A configurable system with multiple lenses. We define three types of lenses:

  • A plano convex lens
  • A symmetric biconvex lens
  • A convex plano lens, the same shape as the first lens, just reversed.

The number of lenses of each type are input parameters of the script, and the complete sequence is:

  • X plano convex lenses
  • Y biconvex convex lenses
  • Z convex plano lenses
python
import torch
import torch.nn as nn
import torch.optim as optim
import torchlensmaker as tlm

import math
import itertools
import numpy as np

### DESIGN ###

# Design parameters
square_size = 30
lens_diameter = math.sqrt(2)*square_size
focal_length = 35.

# Number of each lens type
nplano = 2
nbiconvex = 2
nrplano = 1

# Mechanical sizes
lens_min_thickness = 1.2
lens_spacing = 3.

### MODEL ###

# Parametric surfaces 
surface_plano = tlm.Parabola(lens_diameter, tlm.parameter(-0.002))
surface_biconvex = tlm.Parabola(lens_diameter, tlm.parameter(0.002))

# Lenses
lenses_plano = [tlm.PlanoLens(
    surface_plano,
    material="BK7-nd",
    outer_thickness = lens_min_thickness,
    reverse=False,
) for i in range(nplano)]

lenses_biconvex = [tlm.BiLens(
    surface_biconvex,
    material="BK7-nd",
    outer_thickness = lens_min_thickness,
) for i in range(nbiconvex)]

lenses_rplano = [tlm.PlanoLens(
    surface_plano,
    material="BK7-nd",
    outer_thickness = lens_min_thickness,
    reverse=True,
) for i in range(nrplano)]

optics = nn.Sequential(
    tlm.PointSourceAtInfinity(beam_diameter=0.9*lens_diameter),
    tlm.Gap(10.),
    
    *itertools.chain.from_iterable([[tlm.Gap(lens_spacing), lens] for lens in lenses_plano]),
    *itertools.chain.from_iterable([[tlm.Gap(lens_spacing), lens] for lens in lenses_biconvex]),
    *itertools.chain.from_iterable([[tlm.Gap(lens_spacing), lens] for lens in lenses_rplano]),
    
    tlm.Gap(focal_length),
    tlm.FocalPoint(),
)

# print(optics)

print("Lens design")
print("Square size", square_size)
print("Lens diameter", lens_diameter)
print("Configuration", nplano, nbiconvex, nrplano)
print("lens_min_thickness", lens_min_thickness)
print("lens_spacing", lens_spacing)

tlm.show(optics, dim=2)
tlm.show(optics, dim=3)
Lens design
Square size 30
Lens diameter 42.42640687119285
Configuration 2 2 1
lens_min_thickness 1.2
lens_spacing 3.0
python
def regu_equalparam(_):
    a1 = surface_plano.a
    a2 = surface_biconvex.a
    return 500*torch.pow((500*a1)**2 - (500*a2)**2, 2)
    #params = torch.cat([param.view(-1) for param in optics.parameters()])
    #return torch.pow(torch.diff(1000*torch.abs(params)).sum(), 2)
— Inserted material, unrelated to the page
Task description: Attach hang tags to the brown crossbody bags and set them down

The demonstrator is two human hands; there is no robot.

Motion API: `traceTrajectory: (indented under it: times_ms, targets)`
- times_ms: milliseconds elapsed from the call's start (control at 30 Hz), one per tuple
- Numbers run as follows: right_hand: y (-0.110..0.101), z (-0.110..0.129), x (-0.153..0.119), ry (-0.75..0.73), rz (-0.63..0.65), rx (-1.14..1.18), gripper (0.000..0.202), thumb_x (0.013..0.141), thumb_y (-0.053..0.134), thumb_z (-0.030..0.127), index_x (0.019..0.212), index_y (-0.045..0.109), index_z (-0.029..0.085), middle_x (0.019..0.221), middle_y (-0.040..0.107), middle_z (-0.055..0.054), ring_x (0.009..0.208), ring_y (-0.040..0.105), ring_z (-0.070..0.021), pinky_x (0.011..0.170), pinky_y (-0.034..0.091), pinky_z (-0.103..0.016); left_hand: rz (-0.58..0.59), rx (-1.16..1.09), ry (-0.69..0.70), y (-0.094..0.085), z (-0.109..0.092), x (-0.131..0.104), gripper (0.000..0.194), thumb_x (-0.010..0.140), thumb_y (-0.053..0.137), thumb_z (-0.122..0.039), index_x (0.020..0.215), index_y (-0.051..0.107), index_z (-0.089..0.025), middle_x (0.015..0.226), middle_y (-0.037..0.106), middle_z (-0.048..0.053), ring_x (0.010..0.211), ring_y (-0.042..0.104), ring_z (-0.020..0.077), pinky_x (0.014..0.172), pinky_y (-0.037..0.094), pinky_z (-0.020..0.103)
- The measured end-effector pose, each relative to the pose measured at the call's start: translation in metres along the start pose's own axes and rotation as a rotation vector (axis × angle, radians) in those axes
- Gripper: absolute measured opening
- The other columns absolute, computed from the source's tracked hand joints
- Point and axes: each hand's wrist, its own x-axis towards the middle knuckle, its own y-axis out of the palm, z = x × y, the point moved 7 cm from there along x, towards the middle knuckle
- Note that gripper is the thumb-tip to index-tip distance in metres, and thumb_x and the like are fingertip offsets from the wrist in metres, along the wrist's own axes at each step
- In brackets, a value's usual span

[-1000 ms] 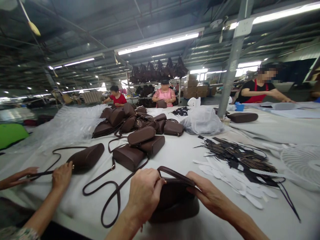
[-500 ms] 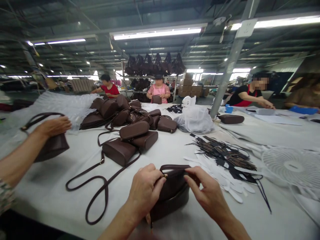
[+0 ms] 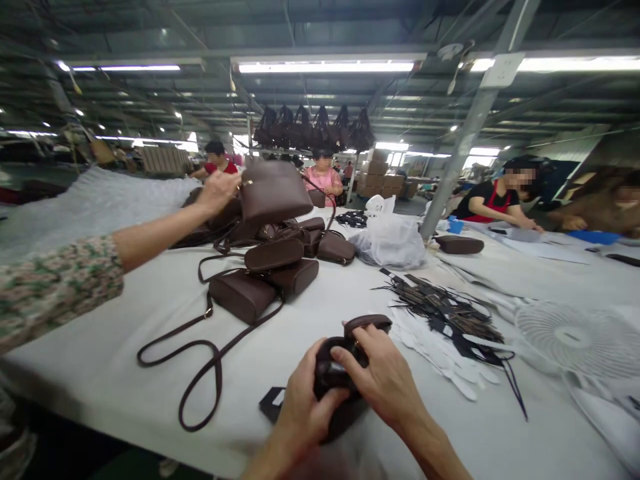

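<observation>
A dark brown bag [image 3: 345,417] is held low over the white table, its shape partly hidden by the fingers. My left hand [image 3: 307,400] is wrapped round its left side. On the right, my right hand [image 3: 383,370] grips the top near a gold-coloured fitting, with a curved strap [image 3: 370,321] rising behind the fingers. A black tag [image 3: 273,402] lies beside my left wrist. Several brown bags [image 3: 243,293] are piled further back, one with a long looped strap [image 3: 220,380] on the cloth.
Another person's hand [image 3: 220,193] holds a brown bag [image 3: 275,190] over the pile. Black tags with cords [image 3: 445,310], white paper pieces [image 3: 435,353], a white fan [image 3: 575,337] and a plastic bag [image 3: 390,240] lie right. A metal post [image 3: 457,133] stands behind.
The bag in my hands has turned, and my right hand has moved across its top. A black tag now shows on the left. The neighbouring person's bag has swung up and right over the pile.
</observation>
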Motion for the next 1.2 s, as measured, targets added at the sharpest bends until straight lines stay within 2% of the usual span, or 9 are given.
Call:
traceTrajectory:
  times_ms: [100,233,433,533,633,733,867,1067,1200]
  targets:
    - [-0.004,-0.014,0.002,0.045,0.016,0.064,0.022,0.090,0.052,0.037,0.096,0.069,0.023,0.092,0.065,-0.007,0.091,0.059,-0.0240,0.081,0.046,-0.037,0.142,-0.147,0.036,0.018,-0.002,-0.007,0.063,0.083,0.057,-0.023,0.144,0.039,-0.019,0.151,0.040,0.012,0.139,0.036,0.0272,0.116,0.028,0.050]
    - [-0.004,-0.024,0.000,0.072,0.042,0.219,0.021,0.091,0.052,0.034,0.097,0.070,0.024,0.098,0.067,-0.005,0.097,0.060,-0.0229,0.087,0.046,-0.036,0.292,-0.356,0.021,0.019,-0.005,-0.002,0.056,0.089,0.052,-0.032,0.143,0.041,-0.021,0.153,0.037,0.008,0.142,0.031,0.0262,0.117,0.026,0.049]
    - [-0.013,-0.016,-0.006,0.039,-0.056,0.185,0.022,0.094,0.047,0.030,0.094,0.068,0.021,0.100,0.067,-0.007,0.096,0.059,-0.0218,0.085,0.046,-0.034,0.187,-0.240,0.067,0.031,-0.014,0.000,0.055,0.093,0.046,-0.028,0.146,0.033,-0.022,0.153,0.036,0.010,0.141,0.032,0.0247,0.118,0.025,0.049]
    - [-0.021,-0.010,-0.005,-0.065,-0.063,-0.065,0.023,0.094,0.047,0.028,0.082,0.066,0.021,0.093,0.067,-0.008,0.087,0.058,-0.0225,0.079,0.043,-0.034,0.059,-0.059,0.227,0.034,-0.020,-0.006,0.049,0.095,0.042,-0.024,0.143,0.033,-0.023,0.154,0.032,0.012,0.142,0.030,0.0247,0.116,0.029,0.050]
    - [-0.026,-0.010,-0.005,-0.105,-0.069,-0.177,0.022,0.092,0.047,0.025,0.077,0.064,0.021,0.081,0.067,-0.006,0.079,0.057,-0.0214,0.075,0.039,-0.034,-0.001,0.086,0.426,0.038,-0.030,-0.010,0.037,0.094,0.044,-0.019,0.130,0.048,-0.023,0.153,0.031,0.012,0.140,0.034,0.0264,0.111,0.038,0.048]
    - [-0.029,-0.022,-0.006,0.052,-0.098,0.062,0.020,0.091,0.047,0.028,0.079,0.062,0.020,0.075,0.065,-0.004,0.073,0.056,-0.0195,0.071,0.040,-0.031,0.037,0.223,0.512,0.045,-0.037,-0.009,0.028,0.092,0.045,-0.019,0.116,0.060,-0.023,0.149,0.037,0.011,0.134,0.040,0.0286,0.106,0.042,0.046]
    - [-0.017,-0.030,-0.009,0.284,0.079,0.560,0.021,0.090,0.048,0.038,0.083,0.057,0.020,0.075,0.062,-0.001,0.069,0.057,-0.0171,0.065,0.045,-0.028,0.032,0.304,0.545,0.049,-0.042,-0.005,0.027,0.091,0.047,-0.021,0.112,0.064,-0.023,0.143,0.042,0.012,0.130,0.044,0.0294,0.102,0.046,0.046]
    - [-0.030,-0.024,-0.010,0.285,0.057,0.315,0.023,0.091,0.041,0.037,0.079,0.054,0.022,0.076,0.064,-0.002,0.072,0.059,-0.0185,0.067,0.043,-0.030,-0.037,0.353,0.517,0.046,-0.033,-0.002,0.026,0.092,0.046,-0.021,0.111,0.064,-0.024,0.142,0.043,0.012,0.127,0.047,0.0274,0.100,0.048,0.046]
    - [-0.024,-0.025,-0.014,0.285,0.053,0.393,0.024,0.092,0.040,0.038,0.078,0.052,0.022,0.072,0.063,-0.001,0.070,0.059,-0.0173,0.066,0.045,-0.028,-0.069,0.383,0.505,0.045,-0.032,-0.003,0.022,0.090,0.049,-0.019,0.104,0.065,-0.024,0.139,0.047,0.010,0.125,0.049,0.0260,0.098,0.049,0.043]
def regu_equalthickness(_):
    t0 = lenses_plano[0].inner_thickness()
    t1 = lenses_biconvex[0].inner_thickness()
    return 100*torch.pow(t0 - t1, 2)

tlm.optimize(
    optics,
    optimizer = optim.Adam(optics.parameters(), lr=1e-4),
    sampling = {"base": 10},
    dim = 2,
    num_iter = 100,
    regularization = regu_equalthickness
).plot()

def print_lens(lens_name, lens):
    # TODO thickness at a specific radial distance
    print(lens_name)
    inner = lens.inner_thickness().item()
    outer = lens.outer_thickness().item()
    print(f"    inner: {inner:.3f} outer: {outer:.3f}")
    
    a1 = lens.surface1.surface.parameters()
    a2 = lens.surface2.surface.parameters()
    print("    surface1", [p.tolist() for p in a1.values()])
    print("    surface2", [p.tolist() for p in a2.values()])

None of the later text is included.